Problem details = Nothing should be left out: repeat all the data exactly.

Segment Start: Supplied information

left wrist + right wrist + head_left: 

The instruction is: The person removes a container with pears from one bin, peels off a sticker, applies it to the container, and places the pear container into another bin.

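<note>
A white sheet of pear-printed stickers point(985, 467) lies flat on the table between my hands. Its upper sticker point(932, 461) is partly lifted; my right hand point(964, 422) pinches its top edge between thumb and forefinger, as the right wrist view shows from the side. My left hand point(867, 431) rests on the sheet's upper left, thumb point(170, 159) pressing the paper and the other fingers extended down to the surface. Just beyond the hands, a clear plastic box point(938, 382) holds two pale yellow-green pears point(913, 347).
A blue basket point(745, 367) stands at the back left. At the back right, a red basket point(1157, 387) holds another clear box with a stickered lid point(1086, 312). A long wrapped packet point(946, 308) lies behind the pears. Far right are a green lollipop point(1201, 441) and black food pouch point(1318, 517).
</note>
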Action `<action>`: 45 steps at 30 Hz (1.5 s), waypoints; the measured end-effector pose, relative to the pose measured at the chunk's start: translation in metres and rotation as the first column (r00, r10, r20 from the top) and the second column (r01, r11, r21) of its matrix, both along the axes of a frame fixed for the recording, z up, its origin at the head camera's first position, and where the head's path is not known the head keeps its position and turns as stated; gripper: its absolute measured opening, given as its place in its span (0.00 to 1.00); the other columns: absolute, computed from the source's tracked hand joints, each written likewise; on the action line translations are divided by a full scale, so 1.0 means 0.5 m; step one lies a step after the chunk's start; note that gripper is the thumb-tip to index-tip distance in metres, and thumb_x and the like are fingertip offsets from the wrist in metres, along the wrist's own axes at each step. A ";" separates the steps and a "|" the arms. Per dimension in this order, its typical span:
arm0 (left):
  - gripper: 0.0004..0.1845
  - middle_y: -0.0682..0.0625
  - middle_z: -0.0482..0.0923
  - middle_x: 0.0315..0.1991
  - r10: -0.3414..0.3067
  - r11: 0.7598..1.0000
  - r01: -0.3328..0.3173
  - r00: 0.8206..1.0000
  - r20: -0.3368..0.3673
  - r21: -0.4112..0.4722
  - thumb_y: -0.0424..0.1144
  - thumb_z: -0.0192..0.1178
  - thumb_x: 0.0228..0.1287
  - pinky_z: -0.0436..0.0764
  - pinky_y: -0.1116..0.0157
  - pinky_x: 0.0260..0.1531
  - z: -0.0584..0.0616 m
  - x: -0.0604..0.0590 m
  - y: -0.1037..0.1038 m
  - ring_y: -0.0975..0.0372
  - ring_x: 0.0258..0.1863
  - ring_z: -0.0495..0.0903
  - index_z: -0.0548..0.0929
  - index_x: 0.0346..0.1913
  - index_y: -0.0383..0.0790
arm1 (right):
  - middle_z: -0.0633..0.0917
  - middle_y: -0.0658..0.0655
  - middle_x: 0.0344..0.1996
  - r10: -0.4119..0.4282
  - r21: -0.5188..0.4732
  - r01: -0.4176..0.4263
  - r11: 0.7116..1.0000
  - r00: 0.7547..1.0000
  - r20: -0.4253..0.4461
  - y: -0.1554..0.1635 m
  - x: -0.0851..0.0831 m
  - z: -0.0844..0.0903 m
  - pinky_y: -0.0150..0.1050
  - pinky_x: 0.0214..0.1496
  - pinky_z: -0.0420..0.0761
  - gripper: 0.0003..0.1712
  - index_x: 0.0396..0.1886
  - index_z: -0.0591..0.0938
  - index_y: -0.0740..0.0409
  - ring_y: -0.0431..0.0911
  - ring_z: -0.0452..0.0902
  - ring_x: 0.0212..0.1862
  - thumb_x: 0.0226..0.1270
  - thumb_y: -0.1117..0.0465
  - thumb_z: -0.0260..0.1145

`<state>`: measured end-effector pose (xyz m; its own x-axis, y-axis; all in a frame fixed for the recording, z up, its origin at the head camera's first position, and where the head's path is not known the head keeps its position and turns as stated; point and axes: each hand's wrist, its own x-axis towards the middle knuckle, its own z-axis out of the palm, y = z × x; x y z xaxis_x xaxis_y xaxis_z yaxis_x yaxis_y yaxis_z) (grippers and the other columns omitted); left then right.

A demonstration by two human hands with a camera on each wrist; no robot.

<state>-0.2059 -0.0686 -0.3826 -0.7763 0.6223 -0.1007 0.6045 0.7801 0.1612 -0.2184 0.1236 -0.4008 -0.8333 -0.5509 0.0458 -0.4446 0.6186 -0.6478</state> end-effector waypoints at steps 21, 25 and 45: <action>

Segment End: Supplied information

Expected answer =
left wrist + right wrist + head_left: 

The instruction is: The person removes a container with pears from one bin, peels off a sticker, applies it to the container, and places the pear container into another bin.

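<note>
A white sheet of pear-printed stickers point(985, 467) lies flat on the table between my hands. Its upper sticker point(932, 461) is partly lifted; my right hand point(964, 422) pinches its top edge between thumb and forefinger, as the right wrist view shows from the side. My left hand point(867, 431) rests on the sheet's upper left, thumb point(170, 159) pressing the paper and the other fingers extended down to the surface. Just beyond the hands, a clear plastic box point(938, 382) holds two pale yellow-green pears point(913, 347).
A blue basket point(745, 367) stands at the back left. At the back right, a red basket point(1157, 387) holds another clear box with a stickered lid point(1086, 312). A long wrapped packet point(946, 308) lies behind the pears. Far right are a green lollipop point(1201, 441) and black food pouch point(1318, 517).
</note>
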Action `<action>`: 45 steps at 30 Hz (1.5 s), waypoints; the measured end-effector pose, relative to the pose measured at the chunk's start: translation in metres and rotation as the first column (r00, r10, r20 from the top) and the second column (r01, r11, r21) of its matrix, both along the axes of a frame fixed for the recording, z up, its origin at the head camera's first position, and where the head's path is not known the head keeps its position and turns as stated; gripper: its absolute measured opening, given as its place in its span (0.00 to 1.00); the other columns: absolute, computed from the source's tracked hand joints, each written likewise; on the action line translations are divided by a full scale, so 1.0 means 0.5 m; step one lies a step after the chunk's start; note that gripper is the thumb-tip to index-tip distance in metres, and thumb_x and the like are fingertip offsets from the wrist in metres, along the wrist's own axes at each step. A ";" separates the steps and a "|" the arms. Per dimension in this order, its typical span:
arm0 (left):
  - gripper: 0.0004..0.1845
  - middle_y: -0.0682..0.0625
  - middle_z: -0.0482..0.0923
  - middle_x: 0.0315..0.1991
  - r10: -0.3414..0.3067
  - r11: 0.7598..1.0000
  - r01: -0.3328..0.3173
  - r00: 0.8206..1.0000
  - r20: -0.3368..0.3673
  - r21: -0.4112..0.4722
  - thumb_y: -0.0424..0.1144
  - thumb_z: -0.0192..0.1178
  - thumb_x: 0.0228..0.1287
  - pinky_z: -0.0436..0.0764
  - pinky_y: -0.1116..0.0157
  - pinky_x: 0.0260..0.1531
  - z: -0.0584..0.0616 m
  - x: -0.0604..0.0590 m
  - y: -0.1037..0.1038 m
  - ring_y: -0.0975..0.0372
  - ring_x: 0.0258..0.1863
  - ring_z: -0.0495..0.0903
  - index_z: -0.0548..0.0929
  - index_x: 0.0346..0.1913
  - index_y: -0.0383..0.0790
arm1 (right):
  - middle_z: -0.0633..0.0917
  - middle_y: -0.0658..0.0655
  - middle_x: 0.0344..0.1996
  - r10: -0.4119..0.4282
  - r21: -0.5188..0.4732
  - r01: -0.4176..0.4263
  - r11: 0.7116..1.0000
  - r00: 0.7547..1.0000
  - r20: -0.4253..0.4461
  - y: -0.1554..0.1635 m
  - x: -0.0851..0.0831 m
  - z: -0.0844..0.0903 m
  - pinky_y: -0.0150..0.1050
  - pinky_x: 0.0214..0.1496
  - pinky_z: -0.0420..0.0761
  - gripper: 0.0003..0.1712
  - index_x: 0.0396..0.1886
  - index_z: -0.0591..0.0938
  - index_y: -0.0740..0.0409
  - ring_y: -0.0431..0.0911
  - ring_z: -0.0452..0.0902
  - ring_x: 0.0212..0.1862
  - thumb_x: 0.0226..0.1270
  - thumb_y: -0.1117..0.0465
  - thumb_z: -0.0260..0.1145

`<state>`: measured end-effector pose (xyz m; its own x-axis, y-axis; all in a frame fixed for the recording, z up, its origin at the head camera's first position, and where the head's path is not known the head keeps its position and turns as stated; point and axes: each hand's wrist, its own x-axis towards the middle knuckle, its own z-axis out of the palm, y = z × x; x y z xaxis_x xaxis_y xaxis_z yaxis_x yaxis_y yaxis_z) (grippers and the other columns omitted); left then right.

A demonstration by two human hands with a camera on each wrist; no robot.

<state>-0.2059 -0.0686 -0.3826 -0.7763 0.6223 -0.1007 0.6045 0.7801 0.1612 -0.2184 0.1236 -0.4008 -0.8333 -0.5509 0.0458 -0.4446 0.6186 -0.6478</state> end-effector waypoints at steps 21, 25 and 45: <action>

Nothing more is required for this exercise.